Cette décision ne tombe pas dans un vide. Depuis plusieurs mois, des tensions internes agitent le conseil d’administration, notamment sous la pression du fonds activiste H Partners, qui détient environ 9 % du capital. Ce dernier reproche à Zeitz un manque de résultats tangibles, une communication jugée fermée, et un manque d’ambition sur les marchés asiatiques.
Le départ de Zeitz est donc perçu comme le début d’une nouvelle ère, mais également comme une réponse stratégique à la pression croissante d’actionnaires désireux d’un recentrage rapide et plus agressif sur la rentabilité.
Les enjeux de la succession : qui pour reprendre le flambeau ?
La succession de Jochen Zeitz représente un enjeu stratégique majeur pour Harley-Davidson. Le conseil d’administration a ouvert un processus de recrutement dès la fin 2024, avec l’appui d’un cabinet international spécialisé dans les profils à forte dimension industrielle et digitale.
Parmi les noms évoqués, Jonathan Root, actuel CFO, est présenté comme un favori interne. Proche de Zeitz, il a supervisé plusieurs chantiers de transformation. Son profil « de continuité » divise : certains actionnaires préfèrent un profil externe, issu du monde de la tech ou de l’électromobilité, capable de repenser plus radicalement la structure produit et commerciale.
Le choix du futur PDG pèsera lourd sur la crédibilité de la marque dans cette phase post-transition. Il devra concilier les attentes du marché, des actionnaires, de la communauté Harley, et… de générations de motards au profil bien différent de celui des clients historiques.

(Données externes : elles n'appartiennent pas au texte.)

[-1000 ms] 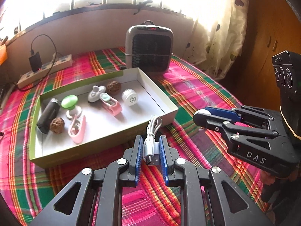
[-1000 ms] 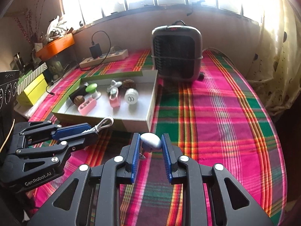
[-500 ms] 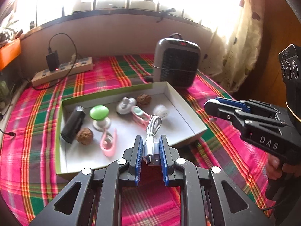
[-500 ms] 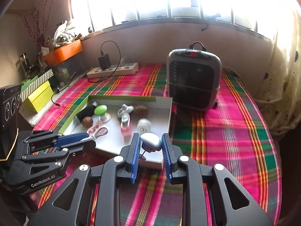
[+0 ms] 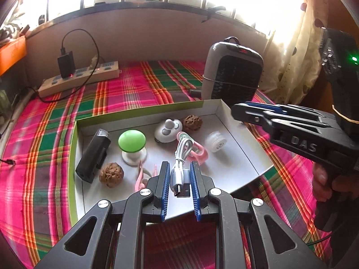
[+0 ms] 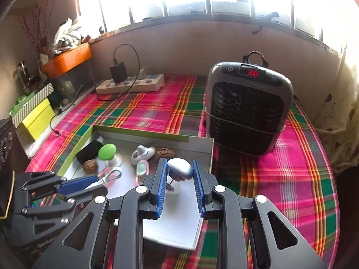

Les défis à venir : jeunes générations, écologie, concurrence asiatique et électrique
Harley-Davidson ne peut plus se reposer sur son seul prestige. En 2025, l’entreprise fait face à quatre grands défis structurants :
- Renouveler sa base clientèle : les baby-boomers, historiquement moteurs des ventes, vieillissent. Les générations Y et Z s’intéressent davantage aux mobilités durables, aux usages partagés et aux objets connectés qu’à la moto de loisir traditionnelle.
- Réussir sa transition énergétique : la pression environnementale s’intensifie. Harley doit prouver sa capacité à innover dans l’électrique, tout en conservant son identité sonore et esthétique.
- Faire face à la concurrence asiatique : des marques comme Honda, Yamaha, CFMoto ou Benelli proposent des motos de qualité à des prix plus compétitifs. Harley doit justifier son positionnement premium.
- Gérer la complexité de son offre : entre modèles thermiques, électriques, customs, sportives et touring, Harley doit clarifier son positionnement et éviter la dispersion.
Ce que disent les analystes et la communauté biker
Les analystes financiers restent partagés sur l’avenir d’Harley-Davidson. Certains saluent les efforts de restructuration et d’innovation, tandis que d’autres pointent les risques liés à la transition électrique et à la concurrence accrue. La communauté biker, quant à elle, oscille entre fidélité à la marque et scepticisme face aux changements. Beaucoup craignent que l’électrification ne dénature l’esprit Harley, tandis que d’autres y voient une opportunité de séduire de nouveaux motards.